HOW TO COMPLETE THIS TASK: Please return the listing exactly as written, but without its pictures.

DATA BELOW:
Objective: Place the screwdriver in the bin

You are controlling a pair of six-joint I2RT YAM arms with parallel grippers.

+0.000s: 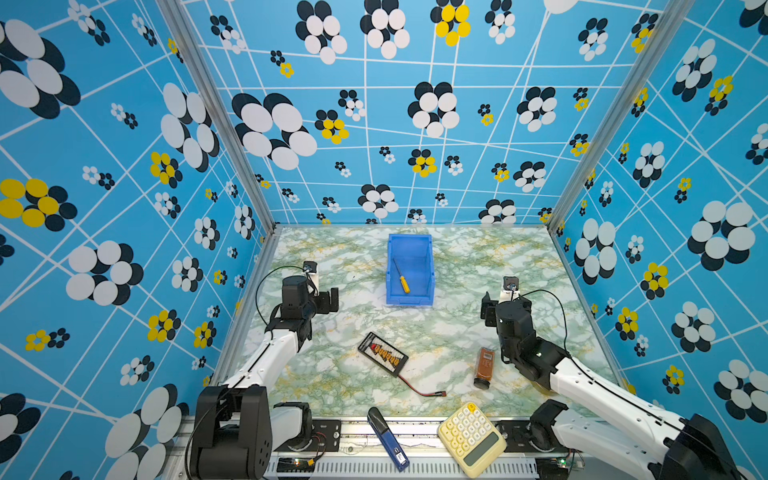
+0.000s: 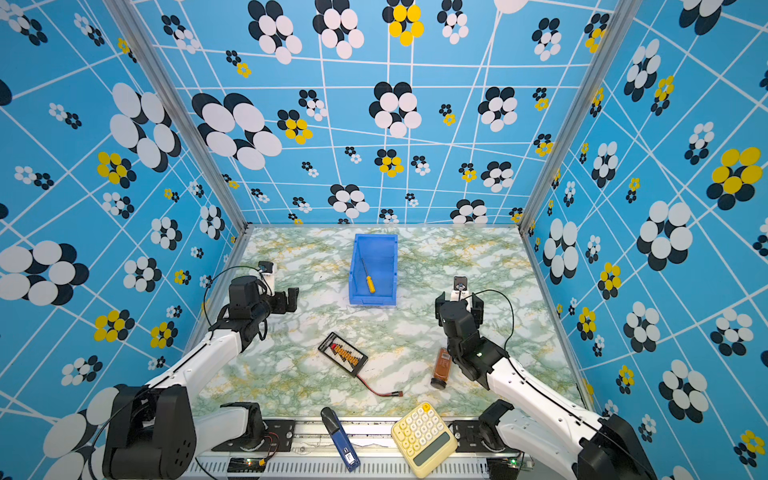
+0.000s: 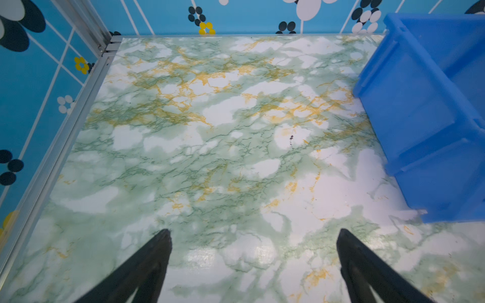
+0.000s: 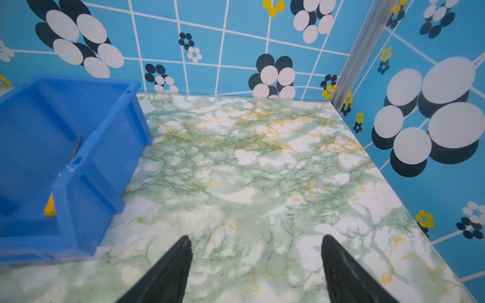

YOUR RESPONSE:
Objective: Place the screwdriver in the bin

You are controlling a pair of six-joint I2RT YAM arms with parallel grippers.

+0.000s: 
+0.000s: 
+0.000s: 
+0.000s: 

The response to this exercise is complete.